Who Gets Picked Up by Immigration? Where? Why? How?There are several ways a person can come into ICE custody: 1) transferred to ICE from incarceration in State facility, while awaiting trial, after trial, or on completion of a jail sentence. 2) Random ICE arrests or sweeps. 3) After conviction of certain crimes, even if no jail time results. 4) Arrest by ICE or border patrol when attempting to enter the US illegally. 5) Arrest by immigration officials when returning to the US where there is an outstanding arrest warrant from a state criminal charge, even as a legal permanent resident and when the immigration has no idea what the criminal matter is. 6) After a prior deportation order where the immigrant has failed to leave, or returned illegally. All of these sccenarios end up with detention, but they are all very different, legally. You will have some rights in some cases that you do not have in others.
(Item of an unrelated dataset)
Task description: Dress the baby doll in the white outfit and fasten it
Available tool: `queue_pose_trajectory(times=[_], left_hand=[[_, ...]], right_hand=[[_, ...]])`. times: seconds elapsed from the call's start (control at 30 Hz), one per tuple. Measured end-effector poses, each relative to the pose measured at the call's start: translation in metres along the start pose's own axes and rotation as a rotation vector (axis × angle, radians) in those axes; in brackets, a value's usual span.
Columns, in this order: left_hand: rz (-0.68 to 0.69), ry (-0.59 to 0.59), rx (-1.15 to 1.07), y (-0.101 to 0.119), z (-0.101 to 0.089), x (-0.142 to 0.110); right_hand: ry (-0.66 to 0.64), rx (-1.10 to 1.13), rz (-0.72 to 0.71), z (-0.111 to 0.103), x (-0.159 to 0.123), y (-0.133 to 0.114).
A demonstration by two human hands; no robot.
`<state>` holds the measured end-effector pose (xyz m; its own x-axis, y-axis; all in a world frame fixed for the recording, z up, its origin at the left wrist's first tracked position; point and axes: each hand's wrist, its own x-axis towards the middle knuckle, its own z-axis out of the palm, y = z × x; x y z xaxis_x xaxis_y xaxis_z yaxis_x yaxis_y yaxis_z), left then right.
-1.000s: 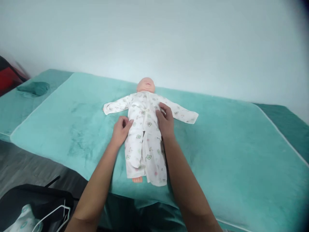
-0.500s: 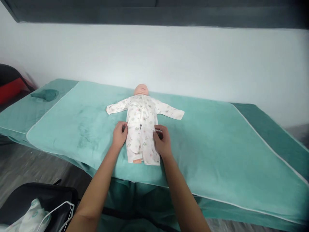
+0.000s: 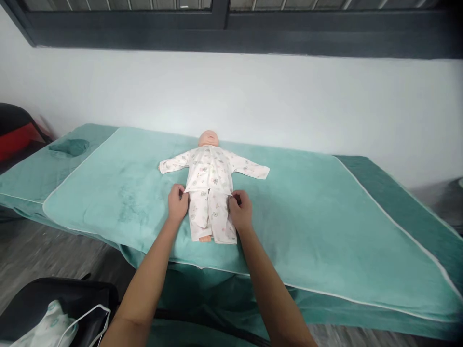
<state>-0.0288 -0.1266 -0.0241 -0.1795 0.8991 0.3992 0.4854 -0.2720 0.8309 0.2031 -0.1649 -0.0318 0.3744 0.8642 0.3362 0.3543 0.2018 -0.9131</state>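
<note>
The left hand [image 3: 178, 205] is closed, thumb and fingers appearing to pinch one lower corner of a printed white shirt [image 3: 210, 168]; the right hand [image 3: 241, 212] is curled at the opposite corner and seems to grip it likewise, though its fingertips are partly hidden. What has just changed is the hem: half a second ago both hands lay lower, beside the hips, and the edge was loose, whereas now it runs nearly straight from hand to hand, its corners drawn outward. For the work, I judge this means the shirt is being smoothed down over the waist of the matching trousers [image 3: 220, 212], which lie between and just below the hands. The doll [image 3: 209, 138] wearing both lies on its back, its head beyond the hands and the toes of one foot [image 3: 205, 238] showing nearer than them. The sleeves spread out beyond each hand. Under everything is a green-covered bed [image 3: 325, 231], with a hole [image 3: 70, 147] far out to the left hand's left. Nearer and left of that hand, a black chair [image 3: 72, 289] bears a patterned cloth [image 3: 54, 325]. No brand or label is readable; the clothes show only small printed motifs, too tiny to make out.
</note>
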Motion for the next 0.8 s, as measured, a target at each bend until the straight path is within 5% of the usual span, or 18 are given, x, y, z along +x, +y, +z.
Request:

There are many criminal convictions and other legal considerations which make the detainee ineligible for a bond, or a "mandatory detainee." This means that there is no point in even asking for a bond because the immigration judge does not have the power to grant it. The more serious the crime committed, the more likely it is that the person is a "mandatory detainee." They will have to fight their case from detention
What Do I need to Help Convince the Judge To Give Me A Bond?If the person is entitled to a bond, there will usually be a delay of a couple of weeks between arrival at the detention center and the first court hearing. If the family has not had a chance to get a lawyer, n time for the first hearing, then the immigration court may allow another hearing.
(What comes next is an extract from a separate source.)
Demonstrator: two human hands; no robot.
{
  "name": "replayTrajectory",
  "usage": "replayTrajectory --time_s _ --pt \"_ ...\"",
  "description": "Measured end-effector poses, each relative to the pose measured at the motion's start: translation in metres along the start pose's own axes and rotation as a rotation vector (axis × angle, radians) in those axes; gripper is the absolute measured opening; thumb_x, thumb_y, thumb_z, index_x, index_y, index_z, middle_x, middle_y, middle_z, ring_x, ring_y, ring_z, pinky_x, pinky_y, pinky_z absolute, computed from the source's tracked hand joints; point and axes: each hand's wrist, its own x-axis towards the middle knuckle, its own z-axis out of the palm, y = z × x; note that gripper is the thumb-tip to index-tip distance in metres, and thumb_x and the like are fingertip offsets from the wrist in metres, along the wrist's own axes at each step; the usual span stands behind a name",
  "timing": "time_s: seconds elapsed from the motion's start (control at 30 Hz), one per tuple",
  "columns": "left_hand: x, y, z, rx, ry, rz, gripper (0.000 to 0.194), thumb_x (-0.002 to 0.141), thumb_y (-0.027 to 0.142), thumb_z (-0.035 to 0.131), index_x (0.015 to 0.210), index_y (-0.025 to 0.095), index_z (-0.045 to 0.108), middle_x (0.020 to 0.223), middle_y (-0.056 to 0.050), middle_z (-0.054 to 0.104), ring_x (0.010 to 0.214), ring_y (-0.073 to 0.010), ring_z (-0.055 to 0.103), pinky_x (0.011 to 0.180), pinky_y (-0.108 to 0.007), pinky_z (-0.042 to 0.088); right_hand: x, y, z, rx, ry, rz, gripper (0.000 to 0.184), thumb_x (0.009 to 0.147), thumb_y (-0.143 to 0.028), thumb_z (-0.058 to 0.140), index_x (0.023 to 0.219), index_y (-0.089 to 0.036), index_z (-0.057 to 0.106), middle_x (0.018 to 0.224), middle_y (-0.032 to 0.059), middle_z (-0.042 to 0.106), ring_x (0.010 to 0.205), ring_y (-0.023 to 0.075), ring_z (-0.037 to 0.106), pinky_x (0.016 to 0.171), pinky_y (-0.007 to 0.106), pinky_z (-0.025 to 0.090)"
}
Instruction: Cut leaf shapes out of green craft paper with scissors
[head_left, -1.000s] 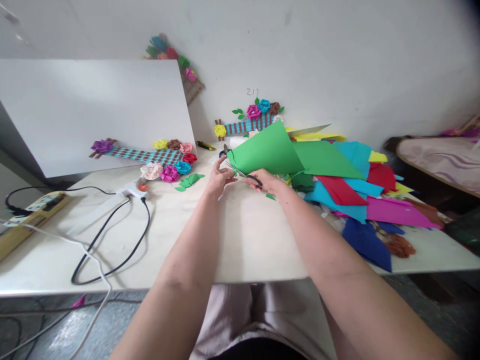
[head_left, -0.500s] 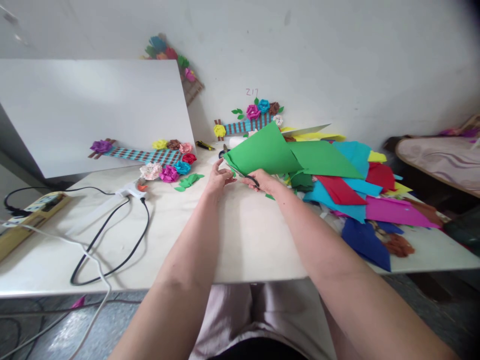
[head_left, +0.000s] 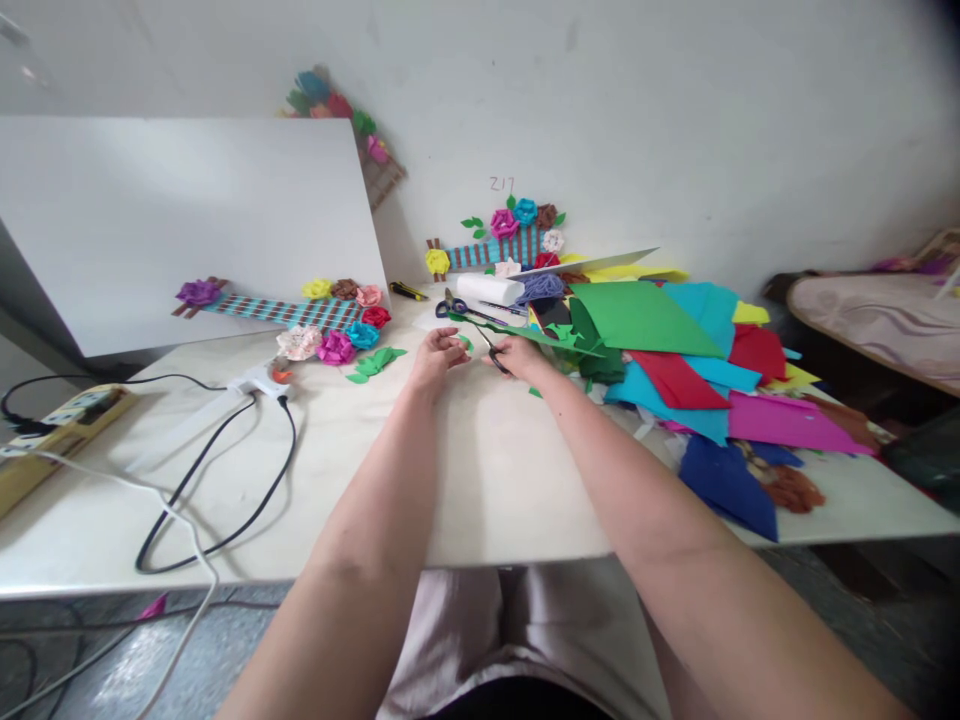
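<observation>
My right hand (head_left: 519,357) is closed round the handles of a pair of scissors (head_left: 493,349), whose blades point up and left toward my left hand. My left hand (head_left: 441,357) has its fingers curled at the narrow left end of a green sheet (head_left: 517,332), seen almost edge-on above both hands. By the left fingertips shows a small green piece (head_left: 465,343). Several cut green leaves (head_left: 377,364) lie on the table left of my left hand. A second pair of scissors (head_left: 451,306) rests just beyond my hands.
Coloured sheets (head_left: 682,385) are heaped on the right. Woven strips with paper flowers (head_left: 292,312) stand at the left and against the wall. Behind my hands are a white roll (head_left: 489,290), purple yarn (head_left: 541,288) and a yellow cutter (head_left: 409,291). A glue gun (head_left: 259,380) trails a black cord.
The green sheet has tipped down from facing me broadly to nearly edge-on, uncovering the white roll and yarn behind it. Both hands stay in about the same place.
</observation>
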Motion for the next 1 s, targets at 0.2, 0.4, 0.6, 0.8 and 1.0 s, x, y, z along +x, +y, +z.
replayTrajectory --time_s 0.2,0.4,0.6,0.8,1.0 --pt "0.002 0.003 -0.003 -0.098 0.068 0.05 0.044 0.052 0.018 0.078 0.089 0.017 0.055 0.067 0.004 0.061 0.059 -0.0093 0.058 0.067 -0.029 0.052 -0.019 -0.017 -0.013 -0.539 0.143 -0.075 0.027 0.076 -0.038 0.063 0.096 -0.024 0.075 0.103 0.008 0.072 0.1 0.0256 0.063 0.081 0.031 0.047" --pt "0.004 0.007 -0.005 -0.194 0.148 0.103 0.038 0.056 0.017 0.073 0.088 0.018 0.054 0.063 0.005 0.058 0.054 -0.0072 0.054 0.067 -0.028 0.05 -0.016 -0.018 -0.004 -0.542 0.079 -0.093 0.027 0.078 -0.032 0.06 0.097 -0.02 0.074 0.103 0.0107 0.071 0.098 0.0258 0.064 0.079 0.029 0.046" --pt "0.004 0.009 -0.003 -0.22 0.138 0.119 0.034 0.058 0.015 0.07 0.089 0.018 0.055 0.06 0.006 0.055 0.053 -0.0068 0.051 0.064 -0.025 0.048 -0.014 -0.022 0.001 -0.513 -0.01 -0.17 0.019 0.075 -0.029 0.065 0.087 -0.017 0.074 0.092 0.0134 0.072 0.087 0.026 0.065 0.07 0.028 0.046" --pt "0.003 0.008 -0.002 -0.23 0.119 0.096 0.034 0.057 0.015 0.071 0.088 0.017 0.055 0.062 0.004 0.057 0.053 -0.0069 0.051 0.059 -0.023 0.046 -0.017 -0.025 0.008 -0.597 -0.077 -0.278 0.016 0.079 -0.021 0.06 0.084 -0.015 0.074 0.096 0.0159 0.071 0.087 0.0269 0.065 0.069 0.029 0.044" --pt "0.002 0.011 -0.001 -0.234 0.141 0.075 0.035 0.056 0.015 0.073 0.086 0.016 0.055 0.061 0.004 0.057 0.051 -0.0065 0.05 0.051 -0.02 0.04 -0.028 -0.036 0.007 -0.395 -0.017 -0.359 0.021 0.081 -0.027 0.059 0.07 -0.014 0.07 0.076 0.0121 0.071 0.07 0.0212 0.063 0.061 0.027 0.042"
The judge will consider the following in deciding whether to grant a bond: danger to the community, length of time in the community and ties to the community, e.g., employment, church, family, all criminal convictions, how likely the person is to be able to fight their deportation case if released.
If the detainee is entitled to a court hearing, his or her family and friends should begin gathering information which will be useful to present to the immigration judge in a motion to request a bond. This information includes: personal ID, letters of reference from employers or friends and family, proof of employment, copies of all criminal records, records demonstrating how long the person has been in the United States, school records, documentation regarding any serious medical condition of the detainee or his dependents.
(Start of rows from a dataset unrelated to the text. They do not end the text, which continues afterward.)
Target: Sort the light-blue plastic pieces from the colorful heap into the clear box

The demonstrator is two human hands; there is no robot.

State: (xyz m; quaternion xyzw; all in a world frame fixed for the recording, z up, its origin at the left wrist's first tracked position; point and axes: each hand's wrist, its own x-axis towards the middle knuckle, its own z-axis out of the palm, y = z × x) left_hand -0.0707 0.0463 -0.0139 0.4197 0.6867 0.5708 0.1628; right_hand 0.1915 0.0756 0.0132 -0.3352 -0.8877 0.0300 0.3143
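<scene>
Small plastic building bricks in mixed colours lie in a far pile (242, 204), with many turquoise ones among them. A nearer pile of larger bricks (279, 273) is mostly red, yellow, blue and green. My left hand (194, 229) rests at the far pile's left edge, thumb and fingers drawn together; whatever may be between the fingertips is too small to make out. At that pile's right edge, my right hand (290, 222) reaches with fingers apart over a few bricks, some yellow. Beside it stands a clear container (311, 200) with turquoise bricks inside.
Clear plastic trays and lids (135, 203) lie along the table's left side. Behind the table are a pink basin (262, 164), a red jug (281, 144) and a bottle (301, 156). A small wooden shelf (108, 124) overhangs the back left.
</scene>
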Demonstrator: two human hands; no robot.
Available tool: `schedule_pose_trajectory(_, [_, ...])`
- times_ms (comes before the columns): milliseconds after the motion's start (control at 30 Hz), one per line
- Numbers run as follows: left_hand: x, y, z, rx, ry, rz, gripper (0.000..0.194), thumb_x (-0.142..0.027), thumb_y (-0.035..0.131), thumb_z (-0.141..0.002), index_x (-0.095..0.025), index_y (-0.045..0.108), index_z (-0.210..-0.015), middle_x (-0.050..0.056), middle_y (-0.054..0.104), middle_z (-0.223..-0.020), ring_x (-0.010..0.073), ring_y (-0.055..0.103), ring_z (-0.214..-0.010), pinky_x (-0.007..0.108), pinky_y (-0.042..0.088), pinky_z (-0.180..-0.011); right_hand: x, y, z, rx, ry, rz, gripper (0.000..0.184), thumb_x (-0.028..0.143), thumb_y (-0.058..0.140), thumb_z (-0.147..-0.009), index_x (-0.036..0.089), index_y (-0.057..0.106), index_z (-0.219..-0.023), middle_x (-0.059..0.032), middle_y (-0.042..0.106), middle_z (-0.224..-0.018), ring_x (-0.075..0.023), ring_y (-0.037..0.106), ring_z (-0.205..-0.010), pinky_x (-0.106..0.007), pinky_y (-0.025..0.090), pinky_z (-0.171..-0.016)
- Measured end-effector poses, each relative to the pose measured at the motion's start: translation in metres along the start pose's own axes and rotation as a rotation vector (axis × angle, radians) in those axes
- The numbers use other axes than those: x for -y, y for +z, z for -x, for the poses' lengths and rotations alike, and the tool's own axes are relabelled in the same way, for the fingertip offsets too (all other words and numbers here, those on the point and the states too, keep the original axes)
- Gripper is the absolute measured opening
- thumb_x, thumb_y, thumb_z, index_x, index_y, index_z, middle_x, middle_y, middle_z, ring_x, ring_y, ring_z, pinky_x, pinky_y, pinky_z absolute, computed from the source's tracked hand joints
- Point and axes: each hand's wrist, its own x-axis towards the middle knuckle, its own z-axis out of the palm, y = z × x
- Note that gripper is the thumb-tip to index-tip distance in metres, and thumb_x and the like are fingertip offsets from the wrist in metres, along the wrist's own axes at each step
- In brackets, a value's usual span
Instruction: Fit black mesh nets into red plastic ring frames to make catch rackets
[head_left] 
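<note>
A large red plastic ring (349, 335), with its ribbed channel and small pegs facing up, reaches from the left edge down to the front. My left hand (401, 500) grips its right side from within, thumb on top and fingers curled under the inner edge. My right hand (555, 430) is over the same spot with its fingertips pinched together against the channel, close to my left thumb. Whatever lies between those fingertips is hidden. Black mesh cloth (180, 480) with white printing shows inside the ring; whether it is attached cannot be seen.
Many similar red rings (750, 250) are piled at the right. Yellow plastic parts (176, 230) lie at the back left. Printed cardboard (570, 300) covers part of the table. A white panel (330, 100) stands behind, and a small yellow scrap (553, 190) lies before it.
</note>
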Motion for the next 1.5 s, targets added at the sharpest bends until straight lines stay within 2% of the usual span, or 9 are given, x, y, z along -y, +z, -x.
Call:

Once you have received the Order Granting Bond from the Judge, you have some choices. You can pay the entire bond yourself to immigration, or you can seek out the help of a bonding company. The bondsman will put up the money for the bond and will charge you a fee, sometimes a large fee, usually based on a percentage of your bond amount. The bondsmen may ask for title to real estate to secure the bond. At the end of the proceedings, if you pay the bond then you will get your money back from the government. But if you use a bondsman you will not get back what you paid.
If you pay your own bond without a bondsman, you must make sure that the person who pays the bond is legally present in the United States. There are many people out there who know that detainees are in desperate need of help when they are arrested by ICE, any many families are taken advantage of. Be sure that you get legal help.
What Happens After I Get Picked Up By ICE?When ICE picks you up you will first be processed at an immigration facility and then be transferred to a detention facility. In most cases there is no opportunity to request legal help or even contact family. ICE arrests can occur at any time, in any place. Eventually, the detainee will end up in an immigration detention facility. This might be a regular jail or a dedicated immigration detention center.
At the first available opportunity, the person should contact a family member or a lawyer or have the family contact a lawyer. There are many good resources for finding a lawyer, including avvo.com. The person should always provide what is known as an "A Number" to the family or lawyer. This number is the only means of identifying the detainee "in the system."
If the Judge Grants a Bond, What Then?Immigration bonds are very expensive and can range from a minimum of $1,500 to above $20,000. You should not compare anything you might know about getting bonds from a state court judge to immigration bonds in immigration court. The legal considerations of the two courts and how they view certain crimes are very different.